[Entries taken from a collection]
=-=-=

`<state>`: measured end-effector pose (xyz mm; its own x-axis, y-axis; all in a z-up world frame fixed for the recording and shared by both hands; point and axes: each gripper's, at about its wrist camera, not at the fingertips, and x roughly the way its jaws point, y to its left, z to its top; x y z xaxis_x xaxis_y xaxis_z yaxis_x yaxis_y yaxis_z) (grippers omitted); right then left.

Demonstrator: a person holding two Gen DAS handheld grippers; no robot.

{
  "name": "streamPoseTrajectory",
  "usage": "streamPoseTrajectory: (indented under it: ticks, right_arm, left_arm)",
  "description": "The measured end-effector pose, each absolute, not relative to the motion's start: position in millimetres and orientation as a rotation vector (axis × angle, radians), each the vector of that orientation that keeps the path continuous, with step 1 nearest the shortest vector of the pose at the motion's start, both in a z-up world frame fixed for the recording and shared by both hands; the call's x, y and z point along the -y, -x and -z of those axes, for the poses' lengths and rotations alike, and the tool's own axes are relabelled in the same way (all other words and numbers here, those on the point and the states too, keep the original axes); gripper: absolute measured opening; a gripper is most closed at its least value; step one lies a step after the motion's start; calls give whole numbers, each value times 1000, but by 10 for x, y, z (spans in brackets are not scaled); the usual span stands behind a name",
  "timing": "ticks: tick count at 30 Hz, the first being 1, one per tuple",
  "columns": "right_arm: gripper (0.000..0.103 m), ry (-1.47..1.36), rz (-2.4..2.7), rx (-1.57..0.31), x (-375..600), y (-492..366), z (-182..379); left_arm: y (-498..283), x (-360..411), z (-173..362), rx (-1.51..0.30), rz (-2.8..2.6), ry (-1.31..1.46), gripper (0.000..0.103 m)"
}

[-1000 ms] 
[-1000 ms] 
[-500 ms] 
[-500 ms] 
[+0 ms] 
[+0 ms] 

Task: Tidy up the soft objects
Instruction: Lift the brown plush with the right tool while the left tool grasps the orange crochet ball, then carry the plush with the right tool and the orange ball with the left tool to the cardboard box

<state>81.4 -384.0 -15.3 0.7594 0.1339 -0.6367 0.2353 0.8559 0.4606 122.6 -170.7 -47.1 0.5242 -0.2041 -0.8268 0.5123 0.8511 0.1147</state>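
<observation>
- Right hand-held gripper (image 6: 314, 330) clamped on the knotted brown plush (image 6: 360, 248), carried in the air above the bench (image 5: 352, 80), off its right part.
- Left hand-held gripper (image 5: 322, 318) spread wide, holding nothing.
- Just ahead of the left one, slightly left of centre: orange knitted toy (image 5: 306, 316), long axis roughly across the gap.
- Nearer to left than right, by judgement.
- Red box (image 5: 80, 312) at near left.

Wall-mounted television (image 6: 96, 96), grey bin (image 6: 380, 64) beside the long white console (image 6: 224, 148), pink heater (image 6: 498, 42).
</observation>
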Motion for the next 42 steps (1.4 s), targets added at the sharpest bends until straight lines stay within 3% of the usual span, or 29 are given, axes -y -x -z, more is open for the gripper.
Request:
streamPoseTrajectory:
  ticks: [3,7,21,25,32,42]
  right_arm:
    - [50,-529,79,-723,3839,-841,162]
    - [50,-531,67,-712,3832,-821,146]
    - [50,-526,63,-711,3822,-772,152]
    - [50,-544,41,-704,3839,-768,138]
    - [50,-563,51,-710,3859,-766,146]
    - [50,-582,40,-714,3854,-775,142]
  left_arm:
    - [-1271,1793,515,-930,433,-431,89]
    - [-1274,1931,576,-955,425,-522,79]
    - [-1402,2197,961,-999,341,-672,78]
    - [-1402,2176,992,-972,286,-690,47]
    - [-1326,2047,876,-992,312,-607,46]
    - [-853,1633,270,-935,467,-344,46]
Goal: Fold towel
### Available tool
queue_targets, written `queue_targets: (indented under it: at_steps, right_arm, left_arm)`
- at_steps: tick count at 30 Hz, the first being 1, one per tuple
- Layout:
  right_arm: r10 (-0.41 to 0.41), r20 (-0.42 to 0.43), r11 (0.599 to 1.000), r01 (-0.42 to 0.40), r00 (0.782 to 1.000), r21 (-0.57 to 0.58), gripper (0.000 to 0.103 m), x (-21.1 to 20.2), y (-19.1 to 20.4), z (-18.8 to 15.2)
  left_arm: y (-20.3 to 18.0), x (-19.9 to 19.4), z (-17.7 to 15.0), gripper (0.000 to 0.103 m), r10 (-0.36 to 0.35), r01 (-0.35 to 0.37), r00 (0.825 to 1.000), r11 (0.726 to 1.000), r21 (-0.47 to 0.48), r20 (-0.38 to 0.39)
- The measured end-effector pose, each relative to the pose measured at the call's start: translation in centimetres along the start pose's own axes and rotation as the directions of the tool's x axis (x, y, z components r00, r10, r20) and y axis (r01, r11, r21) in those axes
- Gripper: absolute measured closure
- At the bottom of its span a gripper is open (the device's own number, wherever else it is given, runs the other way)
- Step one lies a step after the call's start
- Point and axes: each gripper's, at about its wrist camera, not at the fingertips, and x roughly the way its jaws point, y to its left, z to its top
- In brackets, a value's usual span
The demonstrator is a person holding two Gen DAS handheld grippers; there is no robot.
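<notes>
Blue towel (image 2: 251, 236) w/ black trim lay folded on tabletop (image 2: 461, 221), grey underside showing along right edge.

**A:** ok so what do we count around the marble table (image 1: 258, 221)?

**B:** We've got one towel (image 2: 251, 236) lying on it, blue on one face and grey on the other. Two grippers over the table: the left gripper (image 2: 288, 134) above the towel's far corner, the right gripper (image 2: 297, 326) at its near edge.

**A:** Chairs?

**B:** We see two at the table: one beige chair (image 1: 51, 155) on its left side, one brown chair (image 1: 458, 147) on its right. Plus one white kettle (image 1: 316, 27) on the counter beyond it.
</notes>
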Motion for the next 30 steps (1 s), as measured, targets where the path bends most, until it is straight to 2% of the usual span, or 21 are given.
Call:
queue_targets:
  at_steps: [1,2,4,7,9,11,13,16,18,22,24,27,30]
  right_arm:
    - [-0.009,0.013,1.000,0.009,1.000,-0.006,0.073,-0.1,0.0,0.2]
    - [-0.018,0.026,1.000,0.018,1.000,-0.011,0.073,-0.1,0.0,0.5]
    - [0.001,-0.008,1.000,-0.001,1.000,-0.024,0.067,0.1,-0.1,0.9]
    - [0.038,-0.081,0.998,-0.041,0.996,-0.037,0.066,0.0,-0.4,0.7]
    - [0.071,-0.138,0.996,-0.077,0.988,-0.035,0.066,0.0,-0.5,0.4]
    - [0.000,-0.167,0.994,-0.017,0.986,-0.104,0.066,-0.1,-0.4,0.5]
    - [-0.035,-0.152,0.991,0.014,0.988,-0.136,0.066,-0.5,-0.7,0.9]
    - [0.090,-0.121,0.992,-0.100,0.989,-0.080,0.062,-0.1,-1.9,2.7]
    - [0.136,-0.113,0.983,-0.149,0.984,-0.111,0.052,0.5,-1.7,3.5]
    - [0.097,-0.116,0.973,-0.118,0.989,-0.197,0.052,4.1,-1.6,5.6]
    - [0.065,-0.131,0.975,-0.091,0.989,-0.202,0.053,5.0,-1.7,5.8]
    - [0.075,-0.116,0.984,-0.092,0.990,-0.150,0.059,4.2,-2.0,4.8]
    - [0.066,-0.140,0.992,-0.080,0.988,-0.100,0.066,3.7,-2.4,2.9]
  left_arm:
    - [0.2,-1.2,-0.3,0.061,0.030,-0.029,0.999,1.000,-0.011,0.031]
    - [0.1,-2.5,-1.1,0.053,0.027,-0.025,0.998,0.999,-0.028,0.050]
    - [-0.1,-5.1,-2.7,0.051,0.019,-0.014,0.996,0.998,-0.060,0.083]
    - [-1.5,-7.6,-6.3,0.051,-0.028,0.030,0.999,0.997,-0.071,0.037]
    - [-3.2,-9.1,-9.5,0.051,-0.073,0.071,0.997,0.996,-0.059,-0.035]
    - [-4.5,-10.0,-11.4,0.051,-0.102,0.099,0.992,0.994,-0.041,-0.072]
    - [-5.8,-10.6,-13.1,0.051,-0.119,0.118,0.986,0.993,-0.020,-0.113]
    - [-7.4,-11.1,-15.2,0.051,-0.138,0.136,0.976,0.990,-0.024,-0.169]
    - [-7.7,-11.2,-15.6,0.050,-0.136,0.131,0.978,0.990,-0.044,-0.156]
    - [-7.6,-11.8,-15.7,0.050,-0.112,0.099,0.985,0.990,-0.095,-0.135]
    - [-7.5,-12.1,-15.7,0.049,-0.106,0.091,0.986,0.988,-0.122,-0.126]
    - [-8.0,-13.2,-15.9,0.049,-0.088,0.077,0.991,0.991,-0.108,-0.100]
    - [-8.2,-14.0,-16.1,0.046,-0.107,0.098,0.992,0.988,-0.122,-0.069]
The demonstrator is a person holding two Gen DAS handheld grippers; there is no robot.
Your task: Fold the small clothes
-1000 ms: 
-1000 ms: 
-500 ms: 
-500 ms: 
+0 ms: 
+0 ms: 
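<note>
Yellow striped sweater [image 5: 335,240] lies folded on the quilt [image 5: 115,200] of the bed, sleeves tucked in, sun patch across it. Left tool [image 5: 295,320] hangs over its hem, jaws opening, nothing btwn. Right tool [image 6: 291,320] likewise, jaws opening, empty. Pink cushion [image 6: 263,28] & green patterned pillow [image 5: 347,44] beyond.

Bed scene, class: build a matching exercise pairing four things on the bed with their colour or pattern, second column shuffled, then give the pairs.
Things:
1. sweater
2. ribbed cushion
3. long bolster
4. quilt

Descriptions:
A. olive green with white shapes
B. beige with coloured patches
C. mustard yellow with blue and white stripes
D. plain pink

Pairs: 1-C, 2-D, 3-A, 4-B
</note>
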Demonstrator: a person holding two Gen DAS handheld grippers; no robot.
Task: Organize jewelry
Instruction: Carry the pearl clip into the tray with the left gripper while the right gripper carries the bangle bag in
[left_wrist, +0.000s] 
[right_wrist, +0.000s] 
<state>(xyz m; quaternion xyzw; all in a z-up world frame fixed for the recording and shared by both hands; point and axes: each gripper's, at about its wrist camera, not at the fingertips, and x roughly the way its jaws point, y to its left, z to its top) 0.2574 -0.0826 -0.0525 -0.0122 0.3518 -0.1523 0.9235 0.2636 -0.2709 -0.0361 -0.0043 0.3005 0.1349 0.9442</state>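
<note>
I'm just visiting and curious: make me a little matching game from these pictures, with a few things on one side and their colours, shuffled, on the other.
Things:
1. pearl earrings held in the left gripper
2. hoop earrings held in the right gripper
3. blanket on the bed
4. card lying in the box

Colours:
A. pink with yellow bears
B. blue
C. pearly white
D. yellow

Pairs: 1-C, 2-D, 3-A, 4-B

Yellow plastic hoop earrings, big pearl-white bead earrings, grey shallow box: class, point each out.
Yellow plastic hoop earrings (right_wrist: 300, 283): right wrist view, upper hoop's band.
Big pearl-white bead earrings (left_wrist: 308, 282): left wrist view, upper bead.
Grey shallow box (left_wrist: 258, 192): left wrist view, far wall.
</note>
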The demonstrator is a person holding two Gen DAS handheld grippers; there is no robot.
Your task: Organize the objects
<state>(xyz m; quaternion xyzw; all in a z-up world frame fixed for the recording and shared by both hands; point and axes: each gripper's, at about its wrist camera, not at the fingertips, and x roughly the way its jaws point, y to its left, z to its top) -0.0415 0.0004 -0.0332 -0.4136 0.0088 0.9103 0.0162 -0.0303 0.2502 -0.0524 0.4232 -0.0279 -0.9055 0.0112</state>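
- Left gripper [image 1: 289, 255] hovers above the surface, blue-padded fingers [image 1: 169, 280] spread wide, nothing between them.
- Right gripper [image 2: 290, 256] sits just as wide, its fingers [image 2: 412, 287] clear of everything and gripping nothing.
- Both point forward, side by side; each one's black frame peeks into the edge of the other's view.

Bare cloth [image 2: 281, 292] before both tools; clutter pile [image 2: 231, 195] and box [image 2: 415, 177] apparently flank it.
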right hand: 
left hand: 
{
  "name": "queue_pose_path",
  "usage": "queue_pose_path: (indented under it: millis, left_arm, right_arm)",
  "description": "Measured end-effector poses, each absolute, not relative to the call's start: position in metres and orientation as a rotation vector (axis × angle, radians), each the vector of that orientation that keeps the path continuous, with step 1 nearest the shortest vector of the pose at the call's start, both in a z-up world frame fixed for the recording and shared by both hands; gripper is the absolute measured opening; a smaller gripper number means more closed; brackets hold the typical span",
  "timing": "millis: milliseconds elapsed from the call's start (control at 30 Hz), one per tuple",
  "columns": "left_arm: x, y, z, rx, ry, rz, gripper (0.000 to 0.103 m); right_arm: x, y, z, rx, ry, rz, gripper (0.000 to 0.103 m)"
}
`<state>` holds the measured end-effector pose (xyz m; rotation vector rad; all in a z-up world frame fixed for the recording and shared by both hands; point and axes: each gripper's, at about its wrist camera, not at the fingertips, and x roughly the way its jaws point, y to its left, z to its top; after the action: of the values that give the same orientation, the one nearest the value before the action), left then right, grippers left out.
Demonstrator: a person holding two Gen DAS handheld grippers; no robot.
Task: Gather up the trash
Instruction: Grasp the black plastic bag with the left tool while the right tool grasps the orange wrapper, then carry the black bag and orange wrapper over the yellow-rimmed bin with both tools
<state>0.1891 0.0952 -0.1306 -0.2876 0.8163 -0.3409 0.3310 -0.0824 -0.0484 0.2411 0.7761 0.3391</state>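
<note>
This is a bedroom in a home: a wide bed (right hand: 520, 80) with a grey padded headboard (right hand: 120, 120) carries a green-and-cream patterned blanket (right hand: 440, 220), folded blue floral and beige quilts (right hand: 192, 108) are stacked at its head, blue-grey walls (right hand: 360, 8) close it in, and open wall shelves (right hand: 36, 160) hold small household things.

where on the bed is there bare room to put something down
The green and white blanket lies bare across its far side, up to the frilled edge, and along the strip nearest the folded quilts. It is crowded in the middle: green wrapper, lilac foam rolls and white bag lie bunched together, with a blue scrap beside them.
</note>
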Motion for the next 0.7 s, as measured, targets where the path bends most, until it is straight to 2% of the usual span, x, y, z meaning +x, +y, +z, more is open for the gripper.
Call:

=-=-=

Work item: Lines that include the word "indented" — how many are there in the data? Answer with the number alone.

Output for this exercise: 3